Where does the word "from" show up in the data? Please find each such line and copy it.

• • •

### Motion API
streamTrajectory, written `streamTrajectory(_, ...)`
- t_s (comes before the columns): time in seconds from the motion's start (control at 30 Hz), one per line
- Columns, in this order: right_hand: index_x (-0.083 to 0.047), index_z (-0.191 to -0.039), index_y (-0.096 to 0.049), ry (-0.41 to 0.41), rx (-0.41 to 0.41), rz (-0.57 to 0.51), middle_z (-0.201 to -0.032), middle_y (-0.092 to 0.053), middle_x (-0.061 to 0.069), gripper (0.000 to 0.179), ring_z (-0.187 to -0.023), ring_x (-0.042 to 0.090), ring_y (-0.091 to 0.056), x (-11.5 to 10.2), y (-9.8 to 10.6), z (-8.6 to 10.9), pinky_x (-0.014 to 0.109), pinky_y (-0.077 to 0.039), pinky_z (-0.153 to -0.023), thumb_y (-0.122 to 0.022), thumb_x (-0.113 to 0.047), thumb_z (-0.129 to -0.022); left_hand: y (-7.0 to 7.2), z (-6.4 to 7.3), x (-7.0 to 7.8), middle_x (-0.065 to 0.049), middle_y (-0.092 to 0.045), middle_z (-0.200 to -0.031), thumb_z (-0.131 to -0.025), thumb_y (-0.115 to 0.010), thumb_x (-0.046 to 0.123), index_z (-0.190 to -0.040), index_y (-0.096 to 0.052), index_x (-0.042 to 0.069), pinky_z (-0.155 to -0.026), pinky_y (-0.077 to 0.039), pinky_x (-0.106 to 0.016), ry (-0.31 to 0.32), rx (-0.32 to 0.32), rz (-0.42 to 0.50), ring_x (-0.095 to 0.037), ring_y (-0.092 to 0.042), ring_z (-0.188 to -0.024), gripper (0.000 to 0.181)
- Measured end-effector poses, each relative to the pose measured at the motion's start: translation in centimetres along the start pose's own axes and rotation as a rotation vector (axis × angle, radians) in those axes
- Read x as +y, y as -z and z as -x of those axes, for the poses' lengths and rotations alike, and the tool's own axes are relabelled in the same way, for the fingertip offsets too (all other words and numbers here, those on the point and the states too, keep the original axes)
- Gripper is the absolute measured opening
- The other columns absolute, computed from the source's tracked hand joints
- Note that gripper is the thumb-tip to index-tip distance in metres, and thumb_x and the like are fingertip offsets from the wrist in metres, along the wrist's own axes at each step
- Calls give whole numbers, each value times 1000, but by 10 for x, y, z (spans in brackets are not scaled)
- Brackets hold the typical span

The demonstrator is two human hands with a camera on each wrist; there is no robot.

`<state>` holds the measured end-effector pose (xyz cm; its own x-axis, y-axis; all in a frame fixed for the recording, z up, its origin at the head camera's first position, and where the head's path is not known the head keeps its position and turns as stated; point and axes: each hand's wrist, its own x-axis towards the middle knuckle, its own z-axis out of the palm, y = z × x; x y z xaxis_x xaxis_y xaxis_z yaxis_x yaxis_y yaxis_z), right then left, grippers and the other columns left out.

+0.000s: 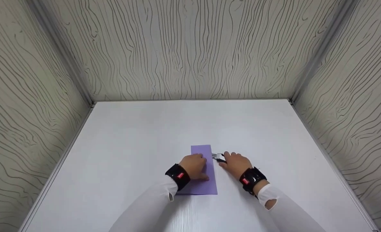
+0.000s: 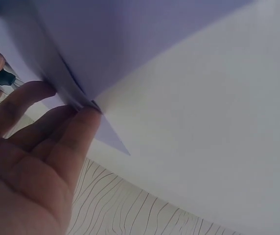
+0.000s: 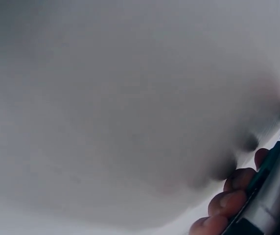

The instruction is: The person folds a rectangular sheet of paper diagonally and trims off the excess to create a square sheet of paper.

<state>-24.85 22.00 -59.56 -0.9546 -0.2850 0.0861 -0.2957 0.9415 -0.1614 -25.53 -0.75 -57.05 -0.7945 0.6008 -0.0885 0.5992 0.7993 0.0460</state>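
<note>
A folded purple sheet of paper (image 1: 211,185) lies on the white table. My left hand (image 1: 194,166) is over it, thumb spread toward the near end, and presses on it. In the left wrist view, its fingertips (image 2: 88,115) touch the edge of a raised paper layer (image 2: 57,63). My right hand (image 1: 238,163) grips a plier-like tool (image 1: 218,157) with a silver head and dark handles. The tool's head meets the paper's right edge. In the right wrist view, several fingers (image 3: 228,203) curl round the tool's handle (image 3: 265,178); its head is out of that view.
The white tabletop (image 1: 138,135) stretches around the paper on all sides. Wood-grain panels (image 1: 190,51) wall it in at the back, left and right, with grey metal strips (image 1: 64,54) at the corners. Both wrists wear black bands (image 1: 178,176).
</note>
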Motion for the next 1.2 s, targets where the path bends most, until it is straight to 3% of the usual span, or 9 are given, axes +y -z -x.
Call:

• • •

EXERCISE ANSWER:
- t_s (comes before the columns): time in seconds from the motion's start (control at 30 Hz), one per line
- The other columns absolute, computed from the source's tracked hand joints
- Note that gripper is the thumb-tip to index-tip distance in metres, and thumb_x and the like are fingertip offsets from the wrist in metres, along the wrist's own axes at each step

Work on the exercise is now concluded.